#### Supplied information ####

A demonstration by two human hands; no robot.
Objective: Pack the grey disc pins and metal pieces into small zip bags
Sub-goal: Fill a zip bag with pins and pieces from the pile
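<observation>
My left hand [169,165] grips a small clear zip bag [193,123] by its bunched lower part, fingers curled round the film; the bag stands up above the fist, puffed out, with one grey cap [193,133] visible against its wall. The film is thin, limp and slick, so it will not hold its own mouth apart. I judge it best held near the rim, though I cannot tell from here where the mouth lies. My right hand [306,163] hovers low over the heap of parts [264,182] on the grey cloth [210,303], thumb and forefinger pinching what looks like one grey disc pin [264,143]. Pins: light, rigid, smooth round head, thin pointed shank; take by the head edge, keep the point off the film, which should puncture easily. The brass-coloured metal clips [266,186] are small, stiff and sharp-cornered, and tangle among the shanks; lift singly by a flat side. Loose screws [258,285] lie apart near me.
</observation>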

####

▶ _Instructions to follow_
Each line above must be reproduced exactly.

▶ _Exercise output_
A demonstration by two human hands; no robot.
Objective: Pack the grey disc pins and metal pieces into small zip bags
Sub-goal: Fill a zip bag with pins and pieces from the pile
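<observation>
My left hand [169,165] grips a small clear zip bag [193,123] by its bunched lower part, fingers curled round the film; the bag stands up above the fist, puffed out, with one grey cap [193,133] visible against its wall. The film is thin, limp and slick, so it will not hold its own mouth apart. I judge it best held near the rim, though I cannot tell from here where the mouth lies. My right hand [306,163] hovers low over the heap of parts [264,182] on the grey cloth [210,303], thumb and forefinger pinching what looks like one grey disc pin [264,143]. Pins: light, rigid, smooth round head, thin pointed shank; take by the head edge, keep the point off the film, which should puncture easily. The brass-coloured metal clips [266,186] are small, stiff and sharp-cornered, and tangle among the shanks; lift singly by a flat side. Loose screws [258,285] lie apart near me.
</observation>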

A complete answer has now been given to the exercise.